A company that harvested massive amounts of data from its customers, held onto it without any form of cyber intrusion and lawfully resold that data to others was often viewed as privacy-protecting, since it successfully safeguarded the data in its hands from loss.
An increasing number of programs have begun to integrate some form of ethical training into their curriculums. Yet here the focus has largely been on the programmer themselves, emphasizing how to think about what they do with users’ data and how to address biases in their designs. Such courses may emphasize topics like AI explainability to mitigate inadvertent demographic bias and consideration of algorithmic harm, such as why building an AI system that can forcibly uncover members of vulnerable communities could cause grave harm and thus should not be pursued even if it represents a great technical achievement.
Some programs teach compliance with privacy laws like GDPR, but this guidance typically revolves around “minimal minimization” in which data collection is adjusted to fit the letter of the law, if not its spirit, utilizing the laws’ myriad loopholes and exemptions.
In contrast, library and information science curriculums have historically emphasized privacy and civil liberties concerns, especially the minimization of data collection. In contrast to the digital behemoths racing behind us vacuuming up every byte of our online behavior and interests, libraries have historically adopted precisely the opposite stance, keeping only the bare minimum of information they need and deleting data the first moment they can.
Libraries have historically had enormous insights into our most intimate and unfettered interests, often recording our information consumption from the first children’s books our parents checked out of the library to read to us as infants. If libraries kept this information they could build incredible personalized recommendation systems and generate lucrative revenue streams reselling that data or making it available for advertising.
Instead, most public libraries have practiced absolute minimization in which every data point is discarded the moment it is no longer needed. Rather than keeping a user’s entire checkout history through time, most public libraries have historically kept a list only of the items currently checked out, deleting them as soon as the materials are returned.
This minimization was borne out of necessity, with libraries, especially in the pre-Internet era, of great interest to surveillance-minded authorities.

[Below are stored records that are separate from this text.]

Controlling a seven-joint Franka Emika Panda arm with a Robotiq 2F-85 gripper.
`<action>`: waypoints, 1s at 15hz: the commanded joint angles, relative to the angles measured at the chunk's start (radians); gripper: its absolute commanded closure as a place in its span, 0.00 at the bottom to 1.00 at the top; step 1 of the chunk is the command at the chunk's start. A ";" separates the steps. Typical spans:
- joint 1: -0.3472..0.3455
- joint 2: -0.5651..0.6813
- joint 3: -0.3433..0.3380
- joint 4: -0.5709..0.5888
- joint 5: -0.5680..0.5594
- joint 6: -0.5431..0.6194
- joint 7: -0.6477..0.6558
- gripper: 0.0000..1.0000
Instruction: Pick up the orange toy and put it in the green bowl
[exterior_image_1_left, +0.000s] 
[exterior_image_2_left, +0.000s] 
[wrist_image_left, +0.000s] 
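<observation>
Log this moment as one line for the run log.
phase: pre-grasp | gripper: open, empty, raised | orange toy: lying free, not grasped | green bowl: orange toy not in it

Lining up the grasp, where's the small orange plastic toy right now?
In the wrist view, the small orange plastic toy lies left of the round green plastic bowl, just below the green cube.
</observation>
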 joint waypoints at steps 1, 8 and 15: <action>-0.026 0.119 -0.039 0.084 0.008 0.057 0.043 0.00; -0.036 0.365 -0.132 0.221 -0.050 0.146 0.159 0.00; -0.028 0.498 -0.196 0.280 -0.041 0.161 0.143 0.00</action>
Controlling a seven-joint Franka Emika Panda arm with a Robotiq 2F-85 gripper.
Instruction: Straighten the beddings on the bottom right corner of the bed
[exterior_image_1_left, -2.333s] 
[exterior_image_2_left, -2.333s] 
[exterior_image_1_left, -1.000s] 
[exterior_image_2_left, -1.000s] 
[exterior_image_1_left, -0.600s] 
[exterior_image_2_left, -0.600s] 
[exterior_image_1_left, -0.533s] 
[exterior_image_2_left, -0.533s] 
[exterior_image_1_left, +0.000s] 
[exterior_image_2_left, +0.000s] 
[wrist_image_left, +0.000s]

Computer science curriculums, however, have not historically emphasized this idea of minimization-at-all-costs. Quite the opposite, with data hoarding embraced as the path to limitless riches. After all, even if you pay for a service today you are still the product, as data exhaust becomes more valuable than subscription fees.
Privacy naturally conflicts with capability when it comes to data analytics. The more data and the higher resolution it is, the more insight algorithms can yield. Thus, the more companies prioritize privacy and actively delete everything they can and minimize the resolution on what they do have to collect, the less capability their analytics have to offer.
This represents a philosophical tradeoff. On the one hand, computer science students are taught to collect every datapoint they can at the highest resolution they can and to hoard it indefinitely. This extends all the way to things like diagnostic logging that often becomes an everything-or-nothing concept that has led even major companies to have serious security breaches. On the other hand, disciplines like library and information science emphasize privacy over capability, getting rid of data the moment it is safe to do so.
When it comes to government surveillance, data breaches, ethically questionable research, insider threats and other privacy issues, the less data companies keep about their users, the less information there is that can be misused and the lower their storage and analytic costs. If a company can make do with a terabyte of aggregated data rather than a petabyte of individual-level high resolution data, it can achieve considerable cost savings and move many of its batch analyses to real-time.
In the end, rather than enshrining mottos like “data is the new oil” into the vocabulary of tomorrow’s future technology leaders, perhaps we should emphasize “privacy first” and focus on how companies can absolutely minimize the data they collect to ensure a more privacy-protecting and less Orwellian future.